Mucho antes que el dictador Juan Vicente Gómez obligara a los presos a construir la carretera Trasandina a punta de pico y pala. La travesía comenzaba a pie, en mula o a caballo desde la población de Mendoza Fría, La Puerta, Timotes, Mucuchíes hasta llegar a Mérida.
El ferrocarril de La Ceiba le dio mucha vida comercial a Valera. Arrancó a echar humo por esos caminos polvorientos en abril de 1883 y llegaba hasta Santa Apolonia. En enero de 1887 en Sabana de Mendoza estaban más alegres que muchachito con tetero nuevo, hacía su entrada triunfal el bendito ferrocarril. En junio de 1895 en Motatán hubo fiesta hasta el amanecer al completar los 81 kilómetros desde La Ceiba hasta la tierra de la piña, la caña y el tambor.
Toda la mercancía que venía de otros países a Valera, primero aterrizaba en Maracaibo, de aquí a La Ceiba, terminaba el viaje en Motatán para ser transportada en lomo de mulas hasta la ciudad de las 7 Colinas.
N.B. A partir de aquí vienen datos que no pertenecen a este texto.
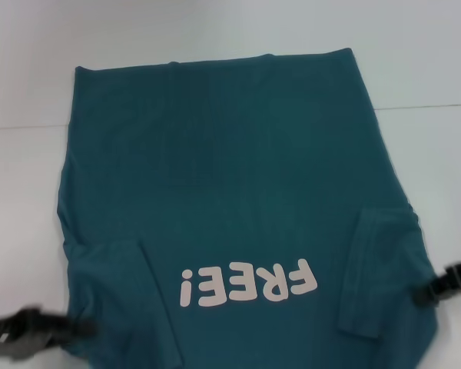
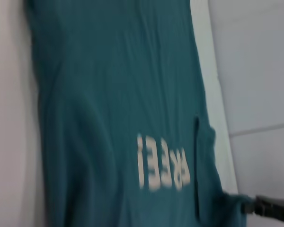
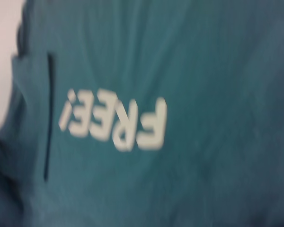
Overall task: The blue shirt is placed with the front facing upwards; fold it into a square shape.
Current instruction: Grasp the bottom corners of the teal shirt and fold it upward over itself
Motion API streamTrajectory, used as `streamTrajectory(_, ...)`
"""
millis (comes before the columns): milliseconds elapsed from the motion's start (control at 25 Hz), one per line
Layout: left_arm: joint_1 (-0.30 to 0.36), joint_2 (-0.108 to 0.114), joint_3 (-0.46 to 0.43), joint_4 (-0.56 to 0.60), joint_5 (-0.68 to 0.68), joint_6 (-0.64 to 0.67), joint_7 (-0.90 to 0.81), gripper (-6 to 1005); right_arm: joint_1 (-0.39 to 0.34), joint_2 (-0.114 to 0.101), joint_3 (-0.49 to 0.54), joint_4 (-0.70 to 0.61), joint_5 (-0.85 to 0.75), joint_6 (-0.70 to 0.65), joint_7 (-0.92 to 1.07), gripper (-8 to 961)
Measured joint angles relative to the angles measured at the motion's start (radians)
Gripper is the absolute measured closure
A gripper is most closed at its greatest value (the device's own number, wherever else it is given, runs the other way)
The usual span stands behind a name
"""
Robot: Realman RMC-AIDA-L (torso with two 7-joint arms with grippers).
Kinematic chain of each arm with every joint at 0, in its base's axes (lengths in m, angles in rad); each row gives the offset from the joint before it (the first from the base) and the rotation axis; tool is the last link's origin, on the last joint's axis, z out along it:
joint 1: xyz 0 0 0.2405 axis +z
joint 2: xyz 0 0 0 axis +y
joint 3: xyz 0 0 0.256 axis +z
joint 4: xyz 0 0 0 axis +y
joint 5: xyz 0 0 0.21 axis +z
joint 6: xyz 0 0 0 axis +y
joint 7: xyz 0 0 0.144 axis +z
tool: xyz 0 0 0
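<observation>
Head view: the blue shirt (image 1: 238, 200) was seen spread front-up across the white table (image 1: 31, 184), hem at the far side, the white "FREE!" lettering (image 1: 250, 284) upside down near the robot. Both short sleeves had been laid inward over the body — the left sleeve (image 1: 142, 300) beside the exclamation mark, the right sleeve (image 1: 376, 269) beyond the letter F. The far hem edge was straight and fully exposed, and bare table was left beyond it and along both long sides, wider at the left. A thin seam line (image 1: 422, 106) in the table surface was visible to the right of the far corner.

The left gripper (image 1: 81, 328) was placed at the shirt's near left edge, and the right gripper (image 1: 424, 295) at the near right edge, each touching the cloth at the shoulder region. The fabric was bunched slightly at the right contact, but how far either claw was opened, or whether cloth was pinched, could not be told — the fingertips were smeared or covered by fabric.

The collar end and both near corners were cut off by the frame's lower edge. In the left wrist view the shirt (image 2: 113, 109) filled most of the frame, with the right gripper (image 2: 255, 205) seen at its far edge. In the right wrist view only cloth (image 3: 194, 71) and lettering were shown, much blurred.
</observation>
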Motion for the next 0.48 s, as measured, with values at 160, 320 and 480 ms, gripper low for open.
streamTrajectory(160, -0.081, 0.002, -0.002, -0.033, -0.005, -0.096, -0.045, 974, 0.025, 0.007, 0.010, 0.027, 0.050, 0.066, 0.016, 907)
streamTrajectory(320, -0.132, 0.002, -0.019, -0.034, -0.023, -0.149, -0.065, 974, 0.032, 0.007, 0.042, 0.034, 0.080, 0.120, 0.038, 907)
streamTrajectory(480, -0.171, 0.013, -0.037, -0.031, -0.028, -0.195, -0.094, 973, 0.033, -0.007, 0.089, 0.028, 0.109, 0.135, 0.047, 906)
Valera no se parece a nadie
Nació al calor de ricos cañaverales donde trabajaban sudorosos lugareños que fueron levantando la comarca a fuerza de perseverancia y mucho trabajo de sol a sol. Gracias a la Providencia nuestra comarca no fue escenario de guerras intestinales que arrasaban con lo que encontraba a su paso dejando muerte y destrucción.
Desde el año 1865, fue amante de todo lo que tuviera relación con el mundo cultural hasta nuestros días.
Desarrolló una bonanza económica del tal magnitud que en algún momento la ciudad le dio la bienvenida a más de 40 entidades bancarias… Valera ha sido tierra de paz, de hermandad, de allí que la primera iglesia fuera bautizada con el nombre de San Juan Bautista… Eso sí, jamás tuvo suerte con sus gobernantes, con honrosas excepciones.
Envidia mata caballo…
El año 1839 un grupo de trujillanos forman una majestuosa empresa con emprendedores zulianos para canalizar el río Motatán, desde la desembocadura en el Lago de Maracaibo hasta Agua Viva. La idea era mejorar las comunicaciones y el comercio entre Zulia y Trujillo, como nunca falta “un diablo en misa”, un grupo de hacendados y dueños de animales de carga pensando que iba a afectar sus intereses económicos se dieron a la brutal tarea de sabotear tan hermoso proyecto de navegación. El fracaso fue total. Los maracuchos se espantaron e hicieron sus inversiones en otro lugar… Valera perdió la oportunidad del siglo en su desarrollo comercial con la tierra del sol amada.
A correr: llegó la fiebre amarilla
El grito guerrero fue: “Sálvese el que pueda”… En abril de 1853 llegó procedente de Caracas, vía Maracaibo, La Ceiba, Betijoque, el doctor Correa, quien residía en Mérida. En Maracaibo se contagia con la terrible fiebre amarilla, al llegar a Valera, la enfermedad lo manda a la cama y muere en casa del señor María Maya, donde se le brindaron las miles de atenciones. Sus restos son llevados a la casa cural para el velatorio. Semanas antes había sido enterrado Hilario Terán, el conductor encargado de llevar y traer la valija de correo de Valera a Maracaibo… Después de la muerte del doctor Correa hubo una cadena de contagios que se llevó al pueblo de las cruces (cementerio) a centenares de valeranos.
El miedo se apodera de las familias, algunas personas pegan la carrera a pueblos vecinos, la epidemia no se detiene, el cura del pueblo organiza una gran romería hasta Sabana Larga, en el trayecto cae un soberano palo de agua, se pensó en un milagro; el agua venía a limpiar al poblado de la fiebre amarilla, pero nanay, nanay, fue peor el remedio que la enfermedad, un día después fueron fulminadas por la fiebre amarilla 40 personas que asistieron a la romería, entre ellos, el cura Viloria que organizó la caminata a Sabana Larga.
La comarca valerana entra en desesperación. Queda en la más completa soledad, aunque parezca increíble de creer, ladrones de la época se dedican a robar casas comerciales y residencias donde vivían personas adineradas. Muchos de estos ladronzuelos se los llevó “la pelona”, pagaron con la muerte haberse atrevido a no abandonar la ciudad.
Días después, los parroquianos regresan al poblado, se dan a la tarea de incinerar los cadáveres. Había un silencio misterioso en todos los rincones, en la llamada calle Comercio no quedó un solo sobreviviente, la gente moría en las calles o en la plaza. Fue una de las experiencias más dolorosas que ha experimentado Valera a lo largo de su historia.